## Task directions:
Starting with the first line below, extract each line through the one that contains "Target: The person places", inclusive, excluding pictures.

## Extracted entries:
-- Opening Marker --
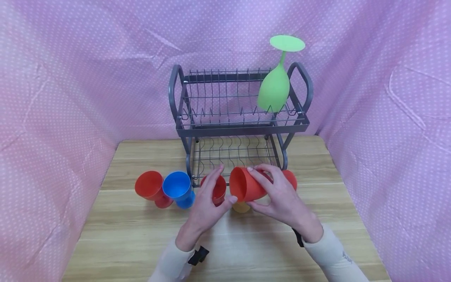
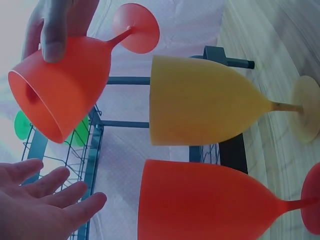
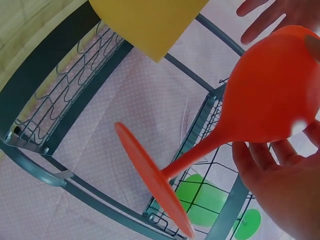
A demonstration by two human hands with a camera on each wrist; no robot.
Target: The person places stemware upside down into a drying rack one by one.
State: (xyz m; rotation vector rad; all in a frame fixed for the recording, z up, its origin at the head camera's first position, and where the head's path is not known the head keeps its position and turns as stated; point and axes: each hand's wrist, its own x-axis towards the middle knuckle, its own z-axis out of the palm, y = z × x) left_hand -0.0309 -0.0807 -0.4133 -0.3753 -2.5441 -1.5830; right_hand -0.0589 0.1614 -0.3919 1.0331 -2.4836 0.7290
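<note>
My right hand (image 1: 282, 197) grips an orange-red plastic goblet (image 1: 251, 186) by its bowl. The goblet is tilted on its side, mouth toward the left and foot (image 3: 152, 177) pointing away to the right. Beside its rim is my left hand (image 1: 206, 203), fingers spread and straight, with nothing in its grasp. A red goblet (image 2: 200, 200) stands upright on the table, partly hidden behind the left hand in the head view. Next to it stands a yellow goblet (image 2: 200, 102); the head view shows little more than its foot (image 1: 241, 207) below the held goblet.
A dark two-tier dish rack (image 1: 243, 129) stands at the back of the wooden table (image 1: 116, 235). On its upper tier a green goblet (image 1: 275, 88) rests upside down at the right. Another red goblet (image 1: 149, 185) and a blue goblet (image 1: 177, 185) stand at left. Pink dotted cloth surrounds the table.
</note>
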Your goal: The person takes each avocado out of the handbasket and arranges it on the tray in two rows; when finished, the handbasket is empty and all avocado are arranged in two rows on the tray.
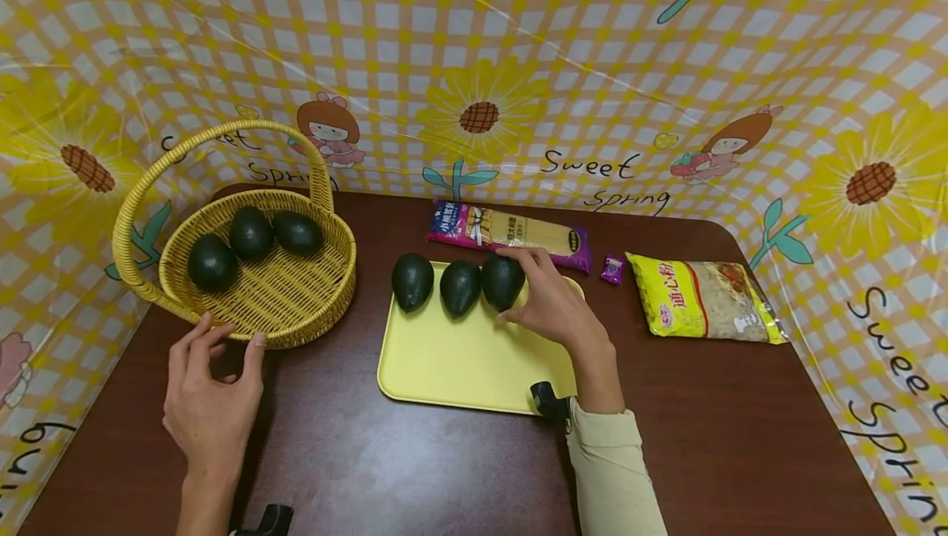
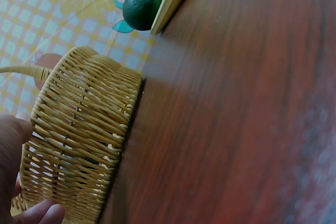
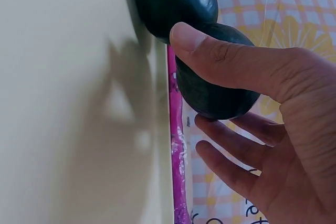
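On the right of the table, my right hand [image 1: 554, 305] grips an avocado [image 1: 501, 282] between thumb and fingers, at the far edge of the yellow tray [image 1: 474, 363]. Two more dark green avocados, a middle one [image 1: 460, 289] and a left one [image 1: 412, 281], sit beside it in a row. In the right wrist view the thumb lies across the held avocado [image 3: 215, 90]. My left hand [image 1: 211, 396] is at the near rim of the wicker basket [image 1: 326, 322], fingers loosely bent, with fingertips at the rim. Inside the basket lie three avocados [image 1: 252, 235].
Behind the tray lies a purple noodle packet [image 1: 511, 231]. A small purple wrapped piece [image 1: 612, 269] and a yellow pasta bag [image 1: 704, 299] lie to its right. The basket's tall handle [image 1: 222, 128] arches upward. A patterned cloth [image 1: 474, 34] surrounds the brown table [image 1: 415, 470].
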`<state>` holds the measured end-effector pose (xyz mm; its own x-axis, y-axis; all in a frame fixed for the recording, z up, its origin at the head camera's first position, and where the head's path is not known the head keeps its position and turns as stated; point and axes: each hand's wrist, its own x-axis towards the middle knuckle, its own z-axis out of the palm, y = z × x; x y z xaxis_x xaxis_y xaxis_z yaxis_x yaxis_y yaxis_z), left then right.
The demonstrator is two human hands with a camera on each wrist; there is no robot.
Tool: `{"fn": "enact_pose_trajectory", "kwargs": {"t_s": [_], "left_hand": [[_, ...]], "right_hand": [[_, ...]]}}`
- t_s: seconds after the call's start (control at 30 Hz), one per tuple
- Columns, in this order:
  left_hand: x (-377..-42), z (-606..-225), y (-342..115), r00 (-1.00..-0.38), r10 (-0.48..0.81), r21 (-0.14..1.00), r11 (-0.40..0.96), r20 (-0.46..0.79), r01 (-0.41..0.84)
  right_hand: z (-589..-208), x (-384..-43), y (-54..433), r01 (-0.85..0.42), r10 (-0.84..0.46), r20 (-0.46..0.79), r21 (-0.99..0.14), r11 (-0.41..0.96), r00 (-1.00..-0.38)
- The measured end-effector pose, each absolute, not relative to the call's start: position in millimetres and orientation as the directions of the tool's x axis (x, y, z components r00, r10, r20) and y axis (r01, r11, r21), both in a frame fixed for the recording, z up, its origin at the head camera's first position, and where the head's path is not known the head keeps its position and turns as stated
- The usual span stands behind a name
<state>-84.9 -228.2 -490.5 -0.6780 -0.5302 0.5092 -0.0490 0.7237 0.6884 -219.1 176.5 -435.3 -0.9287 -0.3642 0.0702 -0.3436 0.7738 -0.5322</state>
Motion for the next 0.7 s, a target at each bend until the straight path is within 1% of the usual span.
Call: {"fn": "enact_pose_trajectory", "kwargs": {"t_s": [0.43, 0.7], "left_hand": [[-86.0, -489.9, -228.1, -0.685, -0.534, 0.695, 0.717, 0.496, -0.056], [-85.5, -490.2, -228.0, -0.689, -0.536, 0.699, 0.712, 0.488, -0.059]], "right_hand": [[-440.5, -221.1, 176.6, -0.279, -0.348, -0.019, -0.560, 0.780, -0.937], [-445.2, -223.9, 175.7, -0.261, -0.342, -0.051, -0.546, 0.796, -0.938]]}}
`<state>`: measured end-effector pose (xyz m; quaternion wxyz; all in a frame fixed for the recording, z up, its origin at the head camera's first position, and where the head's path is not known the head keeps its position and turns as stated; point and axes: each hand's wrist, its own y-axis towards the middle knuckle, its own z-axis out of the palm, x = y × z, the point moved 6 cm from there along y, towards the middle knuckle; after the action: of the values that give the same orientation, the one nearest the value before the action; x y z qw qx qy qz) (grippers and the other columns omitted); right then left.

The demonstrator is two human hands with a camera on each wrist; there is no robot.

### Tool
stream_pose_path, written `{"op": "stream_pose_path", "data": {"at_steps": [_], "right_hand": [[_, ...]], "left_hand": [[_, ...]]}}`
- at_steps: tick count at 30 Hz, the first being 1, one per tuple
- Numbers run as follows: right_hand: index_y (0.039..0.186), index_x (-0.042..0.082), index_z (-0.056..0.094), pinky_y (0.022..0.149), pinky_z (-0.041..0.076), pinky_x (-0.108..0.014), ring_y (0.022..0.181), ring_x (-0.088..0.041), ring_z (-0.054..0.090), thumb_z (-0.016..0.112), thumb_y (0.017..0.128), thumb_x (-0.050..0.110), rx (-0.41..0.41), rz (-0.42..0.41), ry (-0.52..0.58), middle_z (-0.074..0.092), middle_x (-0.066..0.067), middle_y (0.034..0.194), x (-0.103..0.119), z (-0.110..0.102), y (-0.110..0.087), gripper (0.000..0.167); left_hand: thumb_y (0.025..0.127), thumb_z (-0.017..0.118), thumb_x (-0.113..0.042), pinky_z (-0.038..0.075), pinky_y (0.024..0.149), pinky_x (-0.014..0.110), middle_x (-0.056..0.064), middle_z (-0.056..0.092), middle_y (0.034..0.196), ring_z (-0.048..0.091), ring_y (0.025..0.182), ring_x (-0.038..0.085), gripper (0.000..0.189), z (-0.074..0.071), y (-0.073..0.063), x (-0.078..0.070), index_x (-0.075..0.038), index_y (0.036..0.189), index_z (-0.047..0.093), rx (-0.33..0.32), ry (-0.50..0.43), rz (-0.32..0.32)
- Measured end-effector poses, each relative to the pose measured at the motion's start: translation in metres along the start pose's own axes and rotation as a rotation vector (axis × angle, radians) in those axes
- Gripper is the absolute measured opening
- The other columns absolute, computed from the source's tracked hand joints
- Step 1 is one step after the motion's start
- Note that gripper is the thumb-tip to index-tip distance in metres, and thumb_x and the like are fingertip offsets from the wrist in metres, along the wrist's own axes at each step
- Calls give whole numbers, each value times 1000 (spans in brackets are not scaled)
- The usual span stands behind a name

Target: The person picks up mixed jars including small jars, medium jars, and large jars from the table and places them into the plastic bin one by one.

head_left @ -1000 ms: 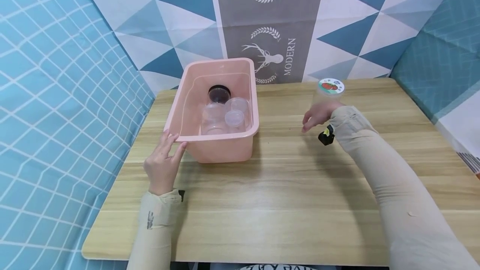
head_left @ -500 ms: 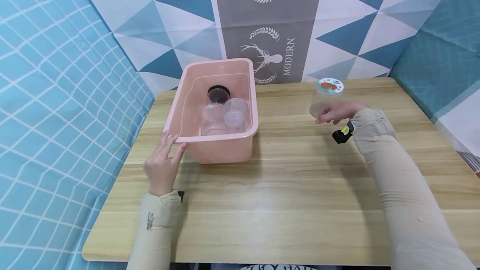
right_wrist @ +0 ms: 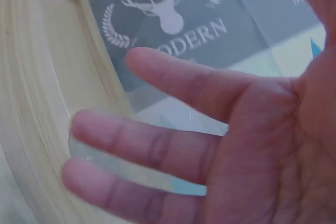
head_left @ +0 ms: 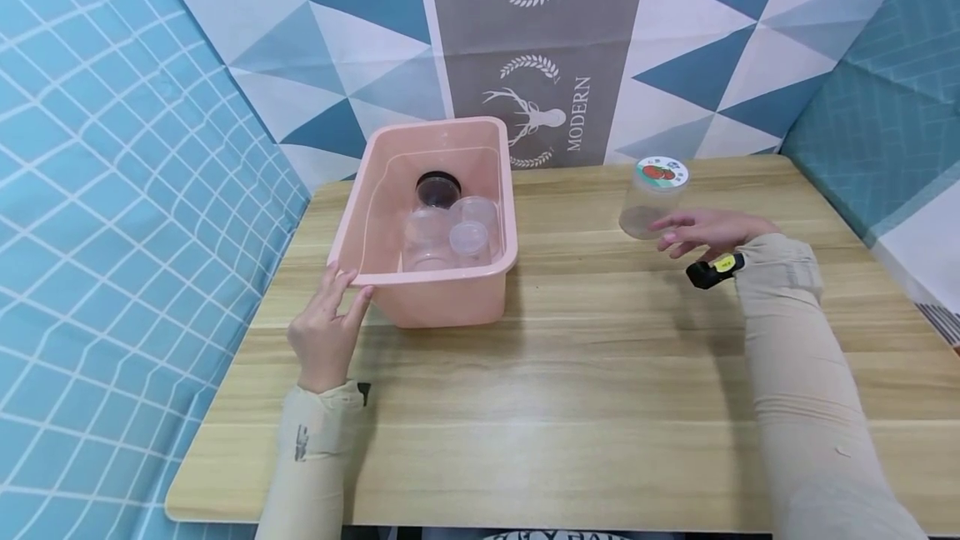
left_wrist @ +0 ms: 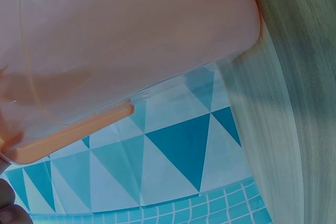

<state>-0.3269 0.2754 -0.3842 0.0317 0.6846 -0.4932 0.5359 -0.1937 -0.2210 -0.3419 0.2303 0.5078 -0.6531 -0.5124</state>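
Observation:
A pink plastic bin [head_left: 442, 302] stands on the table at centre left. My left hand [head_left: 324, 340] pinches its near left corner between thumb and fingers. In the left wrist view, the side of the bin fills the top, and only fingertips [left_wrist: 9, 208] show at the lower left. My right hand [head_left: 712, 229] is just in front of a clear jar [head_left: 647, 207] with a red-and-green fruit label on top. Its fingers [right_wrist: 152, 140] are spread and nearly straight in the right wrist view, with the see-through jar behind them. Whether they touch the jar I cannot tell.
Inside the bin lie several clear plastic containers [head_left: 426, 227] and a dark-rimmed one [head_left: 438, 188]. The wooden table [head_left: 570, 407] meets a patterned cloth backdrop [head_left: 540, 40] behind. A blue grid-patterned cloth [head_left: 112, 190] hangs along the left side.
My right hand has drawn back to the right from the jar, its fingers opening out. The jar stands where it was, more of it visible. My left hand and the bin have not moved.

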Motion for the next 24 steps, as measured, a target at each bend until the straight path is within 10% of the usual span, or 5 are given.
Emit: {"op": "stream_pose_path", "data": {"at_steps": [13,20,24], "right_hand": [[149,-3,7,97,37,-60,133,-51,28,35,103,38,-85,-9,37,24,-36,145,-24,-11,-7,68],[151,2,-7,106,13,-67,137,-53,10,46,101,27,-333,-175,281,3,-37,151,-19,-22,2,76],[153,9,1,107,22,-58,132,-35,32,50,99,30,-515,-179,326,21,-28,149,-24,-24,7,77]], "left_hand": [[91,58,-51,37,39,43,21,67,106,68,80,42,54,0,0,-1,1,94,71,-5,-2,5],[91,56,-53,39,41,44,20,68,106,68,82,41,57,-1,1,0,1,94,72,-14,1,-8],[90,57,-53,39,41,43,20,67,107,68,83,41,57,1,0,1,1,94,73,-5,-5,-21]]}}
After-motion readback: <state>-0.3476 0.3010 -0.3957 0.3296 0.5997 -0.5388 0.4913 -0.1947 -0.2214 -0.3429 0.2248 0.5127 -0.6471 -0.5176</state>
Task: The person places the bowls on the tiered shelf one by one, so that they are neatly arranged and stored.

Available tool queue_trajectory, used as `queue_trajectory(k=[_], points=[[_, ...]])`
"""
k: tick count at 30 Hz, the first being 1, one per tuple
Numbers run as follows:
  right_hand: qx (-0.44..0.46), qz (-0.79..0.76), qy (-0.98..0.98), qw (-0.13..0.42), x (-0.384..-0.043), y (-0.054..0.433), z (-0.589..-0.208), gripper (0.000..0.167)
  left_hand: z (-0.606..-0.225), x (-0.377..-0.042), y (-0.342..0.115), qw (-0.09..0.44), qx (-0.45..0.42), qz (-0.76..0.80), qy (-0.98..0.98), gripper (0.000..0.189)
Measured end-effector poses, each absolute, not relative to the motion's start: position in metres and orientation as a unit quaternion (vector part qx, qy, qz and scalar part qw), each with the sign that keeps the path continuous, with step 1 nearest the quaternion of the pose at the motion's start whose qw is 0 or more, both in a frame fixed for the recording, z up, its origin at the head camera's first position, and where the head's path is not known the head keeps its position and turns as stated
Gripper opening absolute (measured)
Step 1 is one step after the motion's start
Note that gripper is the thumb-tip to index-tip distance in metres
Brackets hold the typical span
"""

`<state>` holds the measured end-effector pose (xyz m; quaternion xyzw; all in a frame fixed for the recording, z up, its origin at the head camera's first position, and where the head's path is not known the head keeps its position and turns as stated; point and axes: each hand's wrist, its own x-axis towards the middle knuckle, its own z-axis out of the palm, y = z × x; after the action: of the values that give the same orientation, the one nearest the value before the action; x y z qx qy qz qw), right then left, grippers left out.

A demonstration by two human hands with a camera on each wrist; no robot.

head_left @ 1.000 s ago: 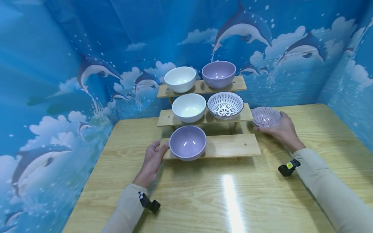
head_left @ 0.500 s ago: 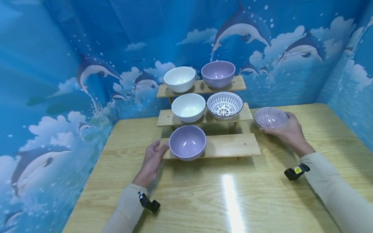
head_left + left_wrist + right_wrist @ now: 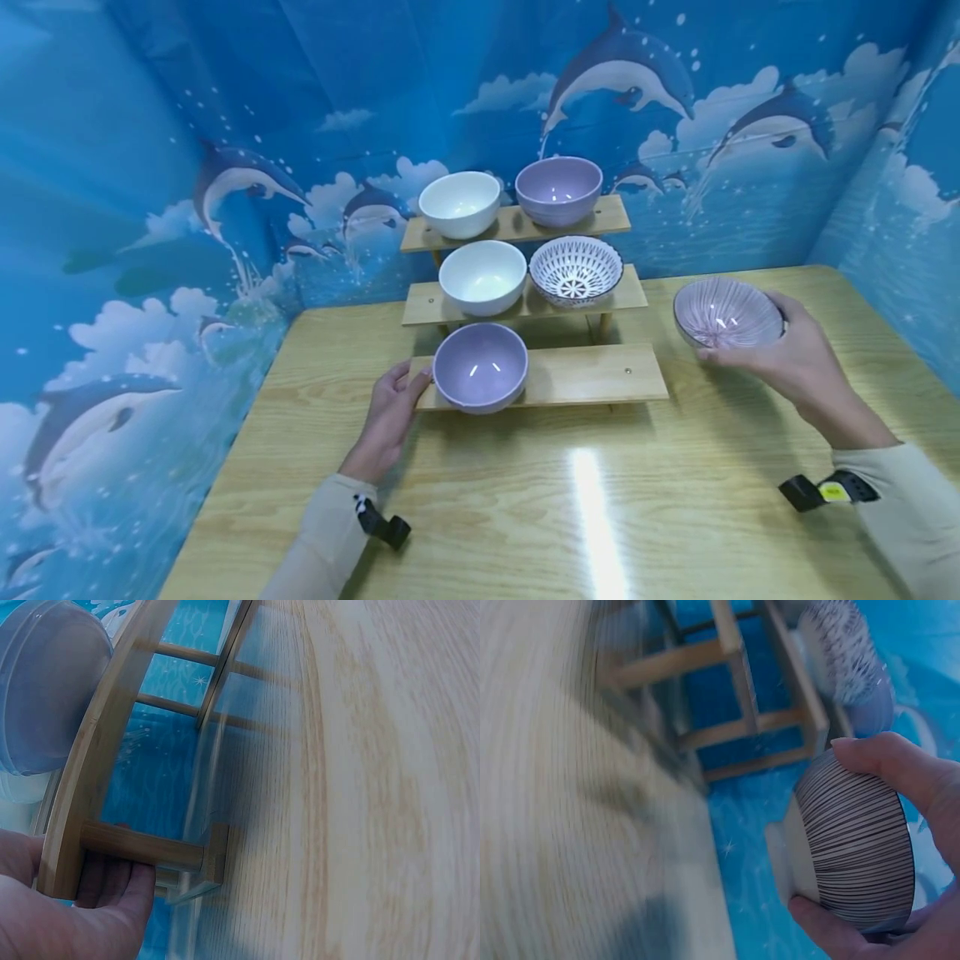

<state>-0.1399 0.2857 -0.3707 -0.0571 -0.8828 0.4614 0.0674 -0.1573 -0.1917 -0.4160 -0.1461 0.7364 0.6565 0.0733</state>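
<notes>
My right hand (image 3: 806,362) grips a striped bowl (image 3: 723,312) by its side, to the right of the three-tier wooden stand (image 3: 600,375). Dark lines run over the outside of the striped bowl (image 3: 859,847) in the right wrist view, thumb and fingers at opposite sides of it. At the left end of the bottom shelf, my left hand (image 3: 392,408) holds the board's end. Its fingers (image 3: 127,900) reach under the shelf board (image 3: 90,750) in the left wrist view. A purple bowl (image 3: 481,368) sits on that shelf, close to the left thumb.
On the middle shelf stand a white bowl (image 3: 483,279) and a black-and-white patterned bowl (image 3: 576,271). The top shelf bears another white bowl (image 3: 460,207) and another purple bowl (image 3: 558,192). A dolphin-print backdrop (image 3: 337,83) surrounds the wooden table (image 3: 525,517) behind and at both sides.
My right hand has carried the striped bowl away from the stand, to the right and nearer to me. The left hand keeps its place at the bottom shelf.
</notes>
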Motion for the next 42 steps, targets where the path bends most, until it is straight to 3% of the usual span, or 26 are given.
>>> queue_trajectory(k=[7, 15, 26, 42], points=[[-0.022, 0.466, -0.882, 0.063, -0.116, 0.272, -0.360, 0.110, -0.414, -0.157, -0.191, 0.068, -0.152, 0.656, 0.736, 0.072], [0.022, 0.485, -0.874, 0.028, -0.104, 0.240, -0.350, 0.118, -0.413, -0.157, -0.191, 0.072, -0.153, 0.654, 0.738, 0.073], [0.069, 0.492, -0.868, -0.007, -0.107, 0.194, -0.353, 0.116, -0.413, -0.155, -0.191, 0.069, -0.144, 0.654, 0.739, 0.074], [0.115, 0.494, -0.862, 0.008, -0.118, 0.157, -0.360, 0.118, -0.414, -0.155, -0.190, 0.073, -0.150, 0.648, 0.743, 0.073]])
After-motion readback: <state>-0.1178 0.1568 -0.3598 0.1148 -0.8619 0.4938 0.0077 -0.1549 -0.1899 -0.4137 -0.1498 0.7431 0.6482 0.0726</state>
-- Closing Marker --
## Result:
A demonstration by two human hands with a camera on each wrist; no robot.
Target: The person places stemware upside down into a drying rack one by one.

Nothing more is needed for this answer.